Лапидарность и точность театрального видения сцены — отличительная черта Волконского как театрального критика и театроведа.
Что касается его оценок и общих театральных воззрений, то здесь дело обстоит и сложнее и противоречивее. Все его театральные описания мизансцен, а также актерской игры с недавних пор образуют своего рода классический источник наших знаний, особенно по части западноевропейского театра конца прошлого и начала нынешнего века. Это работы очевидца и в то же время как бы историка. В этом серьезном сочетании содержится — и продолжает сохраняться — незаменимое живое и квалифицированное понимание театра. При чтении этого автора чувство живого видения спектакля возникает и в тех случаях, когда он дает отрицательную ему оценку. Он пишет так, что мы благодаря его точному анализу и выразительному стилю представляем себе произведение конкретно и живо, во всех деталях. Редкое качество.
Поражает широта его интересов. В его книгах о театре, изданных в течение трех лет — с 1911 по 1914 год, можно найти почти все, что происходило тогда на театре, за исключением крайних авангардистских акций.
Представляют большой интерес и его статьи о фокинских балетах, о Нижинском, об Айседоре Дункан. У кого-то может вызвать улыбку неуемное служение своей любимой мысли: Волконский упрекает Фокина и Нижинского как танцовщиков и хореографов в том, что не всякое движение в их балетах точно совпадает с музыкой.
Возвращается Волконский и к свершениям в Хеллерау, подробнее и увереннее описывает мизансцены «Орфея», пишет очень интересную, хотя, конечно, и {378} спорную статью «Древний хор на современной сцене». Привлекая к анализу «Эдипа» в постановке Макса Рейнгардта, Волконский смело вторгается в проблему античного хора — и в его изначальном, древнегреческом варианте, и в его толкованиях на современной сцене.
Впрочем, сохраняются в его критическом арсенале темы, которые вызывают у него неизменное раздражение.

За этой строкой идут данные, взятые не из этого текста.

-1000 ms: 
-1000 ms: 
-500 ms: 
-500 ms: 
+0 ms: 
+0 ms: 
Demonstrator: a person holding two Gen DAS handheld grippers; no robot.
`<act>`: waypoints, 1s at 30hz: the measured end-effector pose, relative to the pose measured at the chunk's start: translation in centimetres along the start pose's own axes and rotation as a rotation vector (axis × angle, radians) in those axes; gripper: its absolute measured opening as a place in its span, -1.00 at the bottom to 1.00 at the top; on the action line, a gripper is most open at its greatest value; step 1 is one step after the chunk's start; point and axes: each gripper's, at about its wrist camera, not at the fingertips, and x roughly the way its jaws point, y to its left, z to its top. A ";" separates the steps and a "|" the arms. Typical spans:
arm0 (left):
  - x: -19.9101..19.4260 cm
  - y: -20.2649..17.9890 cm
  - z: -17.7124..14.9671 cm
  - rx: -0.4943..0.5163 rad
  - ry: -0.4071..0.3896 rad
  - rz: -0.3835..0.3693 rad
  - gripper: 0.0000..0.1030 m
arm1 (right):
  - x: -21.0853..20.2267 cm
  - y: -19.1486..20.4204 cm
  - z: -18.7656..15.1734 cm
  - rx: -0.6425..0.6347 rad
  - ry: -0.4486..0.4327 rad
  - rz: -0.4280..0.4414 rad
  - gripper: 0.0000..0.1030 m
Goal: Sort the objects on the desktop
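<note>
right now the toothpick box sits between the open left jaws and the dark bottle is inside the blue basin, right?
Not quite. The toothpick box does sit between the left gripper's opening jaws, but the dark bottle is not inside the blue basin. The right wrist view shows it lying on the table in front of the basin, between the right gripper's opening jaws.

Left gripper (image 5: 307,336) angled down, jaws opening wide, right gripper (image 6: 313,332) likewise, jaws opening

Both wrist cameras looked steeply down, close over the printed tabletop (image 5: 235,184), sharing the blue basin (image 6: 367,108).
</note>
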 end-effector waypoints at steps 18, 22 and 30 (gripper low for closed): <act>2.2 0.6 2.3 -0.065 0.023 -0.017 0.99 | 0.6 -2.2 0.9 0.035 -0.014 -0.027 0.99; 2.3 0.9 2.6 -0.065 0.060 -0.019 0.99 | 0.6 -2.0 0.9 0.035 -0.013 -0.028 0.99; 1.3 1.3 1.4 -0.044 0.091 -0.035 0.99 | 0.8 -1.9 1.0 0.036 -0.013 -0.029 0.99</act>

Как только речь заходит о стилизации, Волконскому изменяют даже его теоретическая чуткость и обширность эрудиции. Вот он вставляет в свой сборник 1914 года старую статью об «Электре» Рихарда Штрауса на сцене Мариинского театра. Возмущаясь беспомощностью рук артистов, которые были словно бы «изъяты из обращения», Волконский гневается: «Хотелось дать в руки Электре по ведру с водой, чтобы оттянуть эти бедные напряженные кисти». Грубовато, конечно, но не в грубости дело. Вот, дальше читаем: «Почему такое уродование человека? Архаизм? Стилизация? Так на старинных вазах? Но почему же вы думаете, художник, расписывавший старинные вазы, […] не был бы рад написать человека не в профиль, если бы мог? Ведь его письмо (“архаическое”, “стилизованное”) есть результат его неумения, а не результат того, что люди его времени так ходили и держались. Зачем же субъективность живописца возводить в объективную реальность? Зачем несовершенство одного искусства переносить в другое?»[56] Чувствуешь себя неловко перед этим градом довольно-таки диких вопросов. Что же, отвечать покойному князю, что чернофигурная и краснофигурная вазопись эллинов была отнюдь не несовершенна? Что древние художники знали, как люди ходят в жизни, но с определенным умыслом и виртуозностью подчиняли многофигурные профильные сценки мифов и эпоса округлостям керамической вазы? Не стоит сегодня ловить данного автора на элементарных ошибках. Полезнее воспринять их как коварное предубеждение его против условности как таковой, одно из весьма характерных и стойких в то время, принесших немало вреда эстетическому развитию в нашем веке.